In June 2022, Snowflake announced the public release of Snowpark for Python. But it's hard to tell what it actually is. It turns out to be a confusing collection of libraries, features, and other stuff.
Snowpark for Python is made up of:
- A Python execution engine hosted on Snowflake's compute infrastructure
- Python language support for UDFs (user-defined functions)
- A new hybrid UDF type - Batch UDFs
- Python language support for Stored Procedures
- A new open source library named snowpark-python
Let's look at each.
The Python execution engine
This seems straightforward - a Snowflake
virtual warehouse (their term for a compute cluster) can now run Python code. This lets you process data in Python without leaving the database. No need to extract or load, you just run Python.
Your Python code can now sit closer to your SQL transformations. This means it's a bit easier to compose the two into a single data pipeline.
But it's more complicated then it looks - there's actually two separate execution engines:
- The UDF engine. This is a restricted Python engine that cannot read or write data out of Snowflake.
- The Stored Procedure engine. This is a more permissive Python engine that includes the
snowpark-pythonlibrary and a
Sessionobject for interacting with the database.
Python language support for UDFs
Snowflake has a few different UDF flavors, Python is now supported for all of them:
- Scalar UDFs. These functions are invoked once per row. You call them like you would any normal SQL function - you pass in columns or SQL expressions as arguments and you get a single value out.
// // Python User-Defined Function (Scalar UDF) // create or replace function plus_one(input INT) returns INT language python runtime_version=3.8 handler='plus_one_handler' as $$ def plus_one_handler(input: int) -> int: return input + 1 $$; SELECT plus_one(1); // -> 2
- Tabular UDFs / user-defined table functions (UDTFs). These functions are invoked once per row like scalar UDFs, but they can maintain memory between invocations. UDTFs return multiple rows as output and are used in the place of a subquery, a CTE, or a temporary table.
// // Python User-Defined Table Function (UDTF) // create or replace function explode(data VARCHAR) returns table (item VARCHAR) language python runtime_version=3.8 handler='ExplodeHandler' as $$ class ExplodeHandler: def __init__(self): pass def process(self, data): for item in data.split('|'): yield (item, ) def end_partition(self): pass $$; WITH basket AS ( SELECT 'apple|banana' AS fruits UNION SELECT 'pear|peach|plum' ) SELECT item FROM basket, LATERAL explode(fruits); // +--------+ // | ITEM | // |--------| // | pear | // | peach | // | plum | // | apple | // | banana | // +--------+
Python UDFs also feature a new capability that UDFs in other languages don't have - importing static files. At function creation time, you can specify "imports", arbitrary files stored on a Snowflake stage. These files can be anything, like Python code or raw data.
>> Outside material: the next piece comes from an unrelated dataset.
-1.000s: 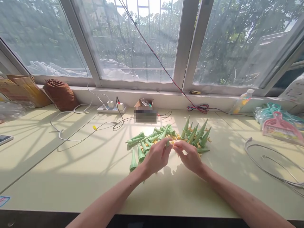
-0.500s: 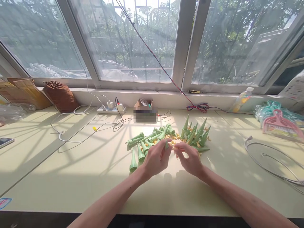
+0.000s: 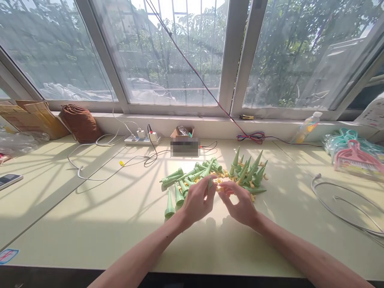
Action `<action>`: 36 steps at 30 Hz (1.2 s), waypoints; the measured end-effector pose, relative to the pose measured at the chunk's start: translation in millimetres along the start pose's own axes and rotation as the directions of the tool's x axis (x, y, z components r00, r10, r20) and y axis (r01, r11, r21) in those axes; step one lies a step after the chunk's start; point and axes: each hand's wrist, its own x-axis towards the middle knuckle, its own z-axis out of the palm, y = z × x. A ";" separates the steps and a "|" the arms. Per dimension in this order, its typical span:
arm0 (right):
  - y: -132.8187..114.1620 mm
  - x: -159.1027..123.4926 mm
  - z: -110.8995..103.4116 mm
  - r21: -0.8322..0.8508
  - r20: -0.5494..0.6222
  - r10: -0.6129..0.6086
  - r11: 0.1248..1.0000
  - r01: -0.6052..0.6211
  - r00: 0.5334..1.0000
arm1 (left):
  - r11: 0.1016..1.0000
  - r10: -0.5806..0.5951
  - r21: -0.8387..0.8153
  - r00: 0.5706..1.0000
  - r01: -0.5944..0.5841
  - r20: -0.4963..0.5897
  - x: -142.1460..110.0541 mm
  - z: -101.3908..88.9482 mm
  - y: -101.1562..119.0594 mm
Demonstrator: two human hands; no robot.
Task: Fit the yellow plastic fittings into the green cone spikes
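Observation:
My left hand (image 3: 198, 200) is closed round a green cone-shaped spike (image 3: 210, 183), mostly hidden by the fingers. The fingertips of my right hand (image 3: 241, 203) pinch a small yellow plastic piece (image 3: 221, 188) close to the left fingertips. Whether the piece touches the spike I cannot make out. Left of my hands lie several plain green spikes (image 3: 179, 196), some standing on their wide ends. Behind the fingers is a spread of loose yellow pieces (image 3: 223, 174). Beyond my right hand, green spikes with yellow pieces fitted (image 3: 252, 168) stand in a cluster, one lying at its front.
At the back are a power strip (image 3: 142, 140), a small box (image 3: 183, 132) and a coiled red-black cable (image 3: 255, 137). A brown drawstring bag (image 3: 81, 123) stands left. A bottle (image 3: 307, 127), a pink dustpan (image 3: 354, 154) and a grey cable (image 3: 339, 214) are at right.
My hands stay over the pile, with the right fingers shifted slightly around the yellow piece. The whole view has moved a little.

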 end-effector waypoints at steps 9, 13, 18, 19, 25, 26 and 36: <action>5.0 0.4 1.4 0.016 -0.017 -0.032 0.999 0.033 0.999 | 0.998 0.010 -0.056 1.000 -0.011 -0.014 -2.2 3.2 -2.3; 4.2 2.7 0.2 -0.002 -0.007 -0.038 0.999 0.038 0.999 | 0.998 0.016 -0.055 1.000 -0.016 -0.003 -2.5 3.6 -3.6; -1.1 2.6 -0.9 0.019 -0.034 -0.024 1.000 0.024 0.999 | 0.999 0.006 -0.044 1.000 -0.007 -0.010 0.0 1.7 -0.7; -1.8 2.2 -0.9 0.025 -0.035 -0.019 1.000 0.020 0.999 | 0.999 0.004 -0.041 1.000 -0.004 -0.012 0.8 1.2 0.2; 0.1 1.1 -0.5 0.043 -0.030 -0.031 0.999 0.032 0.999 | 0.999 -0.001 -0.034 1.000 0.000 -0.020 2.9 -0.4 2.1; 0.8 1.2 -0.2 0.041 -0.031 -0.032 0.999 0.033 0.999 | 0.999 0.003 -0.034 1.000 -0.003 -0.020 2.6 -0.3 1.6; 3.2 2.3 1.4 -0.006 -0.035 0.002 1.000 -0.002 0.999 | 0.997 0.067 -0.037 0.998 -0.067 -0.009 1.6 0.8 0.4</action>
A new hybrid UDF type - Batch UDFs
Python support is bundled with a new flavor of UDF: batch functions. They operate the same way as scalar UDFs, but Snowflake will collect batches of rows and send them to your Python function as a pandas dataframe.
A batch UDF can take advantage of vectorized dataframe functions in pandas and numpy, significantly improving performance over one-invocation-per-row. You can tune the maximum batch size to ensure you don't run out of memory.
Any scalar UDF can be converted to batch with just a Python function decorator. I'm not crazy about this approach - I wish it was explicitly defined - but I can't complain too much because batch UDFs seem useful.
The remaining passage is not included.